Funding totaling $685 million that was supposed to last through 2013 was used up by February 1, 10 days ago, according to a source. New allocations must come from the state legislature as an emergency allocation or be included in next year's budget, which is supposed to be approved by April 1.
However, with the huge deficit facing state budget makers and the expectation that federal stimulus money may come to the state, there have been no indications from state officials regarding the future of the successful program.
Assemblymember Michael Gianaris (D- Astoria), who would naturally be concerned about the fate of the program since both the Kaufman Astoria Studios in Astoria and Silvercup Studios in Long Island City are in his district, according to a New York Post story, said he would expect that lawmakers would have to authorize more funding for the program or watch as movie and TV companies eye other states for their productions.
"This has been the single most effective economic development and jobs-creating program in history," Gianaris declared. "To let it expire would be insane."
Since 2004, when the program began, giving a 30 percent tax credit to both feature film and TV producers, the state and city combined have issued $690 million in tax credits. Some $2.7 billion in taxes has been collected according to accounting firm Ernst & Young.
The spur in productions also created more than 7,000 jobs directly during 2007 and an additional 12,481 jobs indirectly.
The empty fund threatens to bring film and television production activity to a halt. At a recent forum sponsored by Crain's Business News Weekly, NBC Universal Chief Executive Jeff Zucker reportedly warned of the harm that both the city and the industry would suffer if the tax credit is not resumed.
"Television companies that made 19 pilots for programs last year in New York City thus far have committed to making zero," Zucker said.
The Crain's story also reported that Alan Suna, president of Silvercup Studios backed up Zucker's information, saying, "None of us have booked a single pilot this year. Everybody is sending their pilots elsewhere."
Suna added that of four NBC pilots with stories set in New York, two are going to Chicago and two to Canada.

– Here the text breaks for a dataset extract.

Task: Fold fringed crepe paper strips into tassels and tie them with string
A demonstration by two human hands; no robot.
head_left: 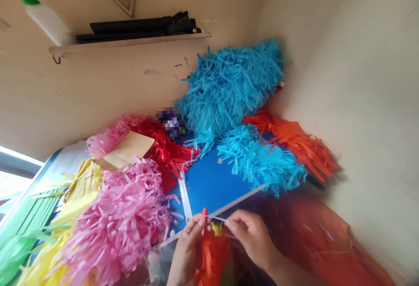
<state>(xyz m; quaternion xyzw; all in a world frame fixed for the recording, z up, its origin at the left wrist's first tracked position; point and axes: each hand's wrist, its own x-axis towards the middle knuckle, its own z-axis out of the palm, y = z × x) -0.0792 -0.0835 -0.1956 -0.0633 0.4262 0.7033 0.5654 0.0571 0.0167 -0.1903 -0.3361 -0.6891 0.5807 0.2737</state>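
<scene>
Low in the head view, my left hand (187,246) pinches the top of an orange paper tassel (212,255), whose fringe hangs down beside my palm. A thin white string (216,218) runs from the tassel's top to my right hand (252,236), where closed fingertips grip it. The string's other end is hard to make out. Just behind the tassel shows a bit of yellow paper (216,229). Both hands are held at the near edge of a blue table (209,181).
Pink fringe (121,225), red fringe (166,150) and yellow paper (81,185) lie at left. Blue fringe (232,85) is heaped at the back, with orange fringe (294,133) near the right wall. A shelf (131,42) holds black items and a green-capped white bottle (49,22).
</scene>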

According to the Post story, when the program began in 2004, the state put up $425 million for the fund, which then gave a 10 percent tax credit. The fund was expected to last through 2013. But Governor David Paterson led a move last year to increase the credit to 30 percent. This was responsible for the fund drying up more quickly than originally intended.
A spokesman for the governor reportedly said there is no additional funding at this time in the governor's proposed budget.